Malawi’s Rastafarian population celebrated as a High Court ruling decreed that Rastafarian children are allowed to go to school with dreadlocks. Rastafarianism is a recognized religion and the court confirmed that banning dreadlocks, considered a religious symbol, is unconstitutional.
Rastafarianism took root in Jamaica in the 1930s, but it has its origins in the 18th century, when Ethiopianism and other movements that emphasized an idealized Africa began to take hold among black slaves in the Americas. It combines elements of Old Testament Christianity and Judaism with Pan-African nationalism.
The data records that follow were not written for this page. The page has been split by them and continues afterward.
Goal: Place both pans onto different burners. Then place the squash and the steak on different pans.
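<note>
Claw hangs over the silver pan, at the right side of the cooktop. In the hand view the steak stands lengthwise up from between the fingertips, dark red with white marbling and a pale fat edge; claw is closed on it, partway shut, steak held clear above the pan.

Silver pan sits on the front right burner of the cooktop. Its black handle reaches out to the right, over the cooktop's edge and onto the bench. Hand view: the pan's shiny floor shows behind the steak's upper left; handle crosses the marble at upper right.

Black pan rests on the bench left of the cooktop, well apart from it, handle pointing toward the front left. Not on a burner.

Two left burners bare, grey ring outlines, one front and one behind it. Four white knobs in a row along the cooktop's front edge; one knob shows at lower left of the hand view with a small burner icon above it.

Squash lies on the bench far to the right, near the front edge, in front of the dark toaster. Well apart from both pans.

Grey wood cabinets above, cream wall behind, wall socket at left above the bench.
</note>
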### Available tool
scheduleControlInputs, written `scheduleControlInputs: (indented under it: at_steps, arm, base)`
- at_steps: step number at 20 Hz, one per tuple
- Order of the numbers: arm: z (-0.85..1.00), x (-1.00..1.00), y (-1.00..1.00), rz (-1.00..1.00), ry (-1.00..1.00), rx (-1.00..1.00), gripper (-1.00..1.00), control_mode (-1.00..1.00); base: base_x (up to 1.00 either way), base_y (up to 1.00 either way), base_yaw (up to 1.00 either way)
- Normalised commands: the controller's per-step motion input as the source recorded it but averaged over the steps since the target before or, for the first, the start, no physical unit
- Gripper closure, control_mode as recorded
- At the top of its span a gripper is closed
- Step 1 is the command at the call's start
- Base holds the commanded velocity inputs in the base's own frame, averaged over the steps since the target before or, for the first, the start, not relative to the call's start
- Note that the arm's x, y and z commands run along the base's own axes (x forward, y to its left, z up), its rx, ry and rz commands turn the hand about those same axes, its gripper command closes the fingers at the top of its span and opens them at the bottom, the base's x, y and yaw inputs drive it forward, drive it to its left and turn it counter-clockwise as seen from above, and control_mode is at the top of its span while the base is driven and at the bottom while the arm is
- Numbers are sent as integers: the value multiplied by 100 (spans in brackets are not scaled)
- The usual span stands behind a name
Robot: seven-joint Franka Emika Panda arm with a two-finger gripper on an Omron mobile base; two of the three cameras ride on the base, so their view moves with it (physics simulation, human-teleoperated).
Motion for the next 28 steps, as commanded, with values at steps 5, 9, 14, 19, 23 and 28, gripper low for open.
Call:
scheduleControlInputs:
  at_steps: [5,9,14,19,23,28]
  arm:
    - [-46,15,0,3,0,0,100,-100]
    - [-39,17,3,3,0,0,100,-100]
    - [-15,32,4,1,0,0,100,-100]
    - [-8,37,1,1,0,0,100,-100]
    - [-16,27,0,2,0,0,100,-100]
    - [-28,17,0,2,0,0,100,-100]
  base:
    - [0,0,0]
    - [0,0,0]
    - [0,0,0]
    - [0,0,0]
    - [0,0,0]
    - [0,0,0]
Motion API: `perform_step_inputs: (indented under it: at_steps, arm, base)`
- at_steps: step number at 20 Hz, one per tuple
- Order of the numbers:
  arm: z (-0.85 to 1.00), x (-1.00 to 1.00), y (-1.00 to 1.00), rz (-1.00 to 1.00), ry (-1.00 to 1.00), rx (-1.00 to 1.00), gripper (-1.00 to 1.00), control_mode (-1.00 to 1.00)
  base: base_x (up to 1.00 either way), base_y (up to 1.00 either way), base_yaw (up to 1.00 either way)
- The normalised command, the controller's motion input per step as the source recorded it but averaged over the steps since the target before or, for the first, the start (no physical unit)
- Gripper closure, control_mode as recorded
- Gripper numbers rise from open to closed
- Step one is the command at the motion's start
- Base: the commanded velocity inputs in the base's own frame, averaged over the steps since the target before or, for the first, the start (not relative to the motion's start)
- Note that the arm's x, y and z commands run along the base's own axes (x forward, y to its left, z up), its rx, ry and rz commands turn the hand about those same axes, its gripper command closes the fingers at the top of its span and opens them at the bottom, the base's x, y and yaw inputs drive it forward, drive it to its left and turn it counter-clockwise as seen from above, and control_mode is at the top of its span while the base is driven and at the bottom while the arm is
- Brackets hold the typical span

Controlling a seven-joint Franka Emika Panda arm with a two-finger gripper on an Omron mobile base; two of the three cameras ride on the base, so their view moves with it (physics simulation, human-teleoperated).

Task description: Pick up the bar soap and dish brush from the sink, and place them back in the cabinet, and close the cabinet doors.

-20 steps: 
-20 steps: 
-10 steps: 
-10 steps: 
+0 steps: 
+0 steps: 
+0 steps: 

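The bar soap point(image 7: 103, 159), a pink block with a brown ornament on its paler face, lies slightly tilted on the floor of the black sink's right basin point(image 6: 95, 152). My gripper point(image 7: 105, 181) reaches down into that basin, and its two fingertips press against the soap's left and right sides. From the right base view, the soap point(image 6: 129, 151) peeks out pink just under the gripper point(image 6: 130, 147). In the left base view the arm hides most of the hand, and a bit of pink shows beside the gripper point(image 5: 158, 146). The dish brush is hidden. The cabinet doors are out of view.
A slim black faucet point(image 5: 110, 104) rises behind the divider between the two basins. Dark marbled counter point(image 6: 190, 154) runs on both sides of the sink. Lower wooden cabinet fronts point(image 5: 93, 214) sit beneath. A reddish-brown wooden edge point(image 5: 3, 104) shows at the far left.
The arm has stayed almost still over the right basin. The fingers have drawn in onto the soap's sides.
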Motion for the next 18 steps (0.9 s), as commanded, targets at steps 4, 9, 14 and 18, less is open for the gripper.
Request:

The late emperor Haile Selassie of Ethiopia is viewed by Rastafarians as a prophet descended from the biblical lineage of King Solomon, sent by God—or “Jah” in Rastafarian parlance—to liberate Africans from colonialism.
Malawi’s schools are modeled after the British state school system, which imposes a strict dress code. Rastafarians like Ali Mcroy Nansolo spent the past decade petitioning the Malawian government to recognize Rastafarian practices, or at least grant an exemption for the school dress code. In 2017, he managed to find lawyers to take his case and secured a victory for his son to attend school with his dreadlocks intact.
The victory emboldened Nansolo to seek a general ruling for all Rastafarian children in Malawi, culminating in the court ruling on January 14, 2020.